AVAILABLE DATA:
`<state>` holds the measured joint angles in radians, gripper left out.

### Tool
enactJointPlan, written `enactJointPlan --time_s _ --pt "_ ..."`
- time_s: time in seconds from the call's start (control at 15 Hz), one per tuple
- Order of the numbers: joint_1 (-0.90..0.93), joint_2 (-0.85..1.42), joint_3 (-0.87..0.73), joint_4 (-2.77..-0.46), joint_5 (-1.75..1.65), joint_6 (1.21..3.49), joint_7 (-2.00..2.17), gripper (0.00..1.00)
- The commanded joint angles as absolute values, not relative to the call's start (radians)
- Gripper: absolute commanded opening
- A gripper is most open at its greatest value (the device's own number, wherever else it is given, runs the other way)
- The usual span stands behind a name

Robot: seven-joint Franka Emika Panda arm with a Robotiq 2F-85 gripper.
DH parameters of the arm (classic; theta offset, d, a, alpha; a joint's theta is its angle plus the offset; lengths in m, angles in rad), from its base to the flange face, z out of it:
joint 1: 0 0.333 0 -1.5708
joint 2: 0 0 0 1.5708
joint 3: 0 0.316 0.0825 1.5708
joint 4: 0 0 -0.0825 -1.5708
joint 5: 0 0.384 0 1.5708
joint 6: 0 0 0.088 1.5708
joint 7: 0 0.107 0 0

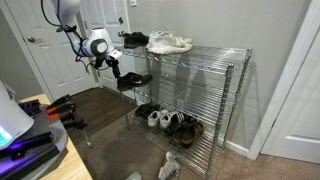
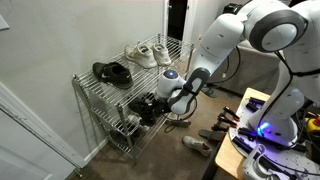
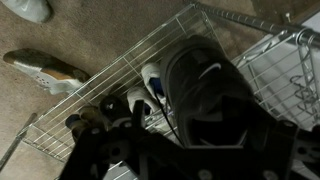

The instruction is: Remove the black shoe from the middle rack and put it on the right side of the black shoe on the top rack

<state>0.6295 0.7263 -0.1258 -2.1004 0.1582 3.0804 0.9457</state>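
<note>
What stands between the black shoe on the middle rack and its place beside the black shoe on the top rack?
The top rack lies directly above the slim black shoe, so it likely must come out the front first. Up there, the white sneakers sit close beside the chunky black shoe, leaving little room on that side.

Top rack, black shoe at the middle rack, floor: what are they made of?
The top rack looks like steel wire with a chrome-bright finish: a thin silver grid that glints. The black shoe looks matte, leather or synthetic; too dark to tell. The floor is brown carpet, by its dull, fuzzy texture.
</note>
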Motion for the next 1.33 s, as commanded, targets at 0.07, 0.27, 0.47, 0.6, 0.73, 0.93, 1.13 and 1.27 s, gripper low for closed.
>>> enactJointPlan --time_s 0.07,0.27,0.47,0.6,0.73,0.93,1.13,1.27 --pt "0.766 0.791 -0.286 -2.044 0.230 3.111 1.069 1.00" --pt "0.794 0.825 -0.318 -2.015 0.235 3.070 1.098 1.00" --pt "0.799 0.860 -0.322 -1.992 0.223 3.043 1.107 1.00" --pt "0.791 0.872 -0.314 -1.981 0.214 3.021 1.100 1.00" --pt "0.773 0.877 -0.294 -1.972 0.202 3.003 1.080 1.00" --pt "0.753 0.886 -0.250 -1.953 0.168 2.979 1.034 1.00" --pt "0.721 0.893 -0.191 -1.928 0.125 2.935 0.959 0.74" --pt "0.714 0.900 -0.174 -1.915 0.109 2.911 0.936 0.60"
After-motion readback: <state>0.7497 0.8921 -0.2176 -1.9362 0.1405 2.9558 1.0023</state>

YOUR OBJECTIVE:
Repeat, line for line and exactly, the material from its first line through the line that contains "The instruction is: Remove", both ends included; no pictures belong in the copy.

ANSWER FOR THE TASK:
`<state>` holds the measured joint angles in radians, gripper left out.

### Tool
enactJointPlan, written `enactJointPlan --time_s _ --pt "_ ..."`
- time_s: time in seconds from the call's start (control at 15 Hz), one per tuple
- Order of the numbers: joint_1 (-0.90..0.93), joint_2 (-0.85..1.42), joint_3 (-0.87..0.73), joint_4 (-2.77..-0.46), joint_5 (-1.75..1.65), joint_6 (1.21..3.49), joint_7 (-2.00..2.17), gripper (0.00..1.00)
- The commanded joint angles as absolute values, not relative to the call's start (radians)
- Gripper: absolute commanded opening
- A gripper is most open at its greatest value (the device's own number, wherever else it is given, runs the other way)
- The usual span stands behind a name

Robot: seven-joint Franka Emika Panda arm with a Robotiq 2F-85 gripper.
DH parameters of the arm (classic; theta offset, d, a, alpha; a joint's theta is its angle plus the offset; lengths in m, angles in rad), from its base to the flange face, z out of it:
joint 1: 0 0.333 0 -1.5708
joint 2: 0 0 0 1.5708
joint 3: 0 0.316 0.0825 1.5708
joint 4: 0 0 -0.0825 -1.5708
joint 5: 0 0.384 0 1.5708
joint 6: 0 0 0.088 1.5708
joint 7: 0 0.107 0 0


The instruction is: Remove the black shoe from the middle rack and put it on the right side of the black shoe on the top rack

No more output will be added to the exercise.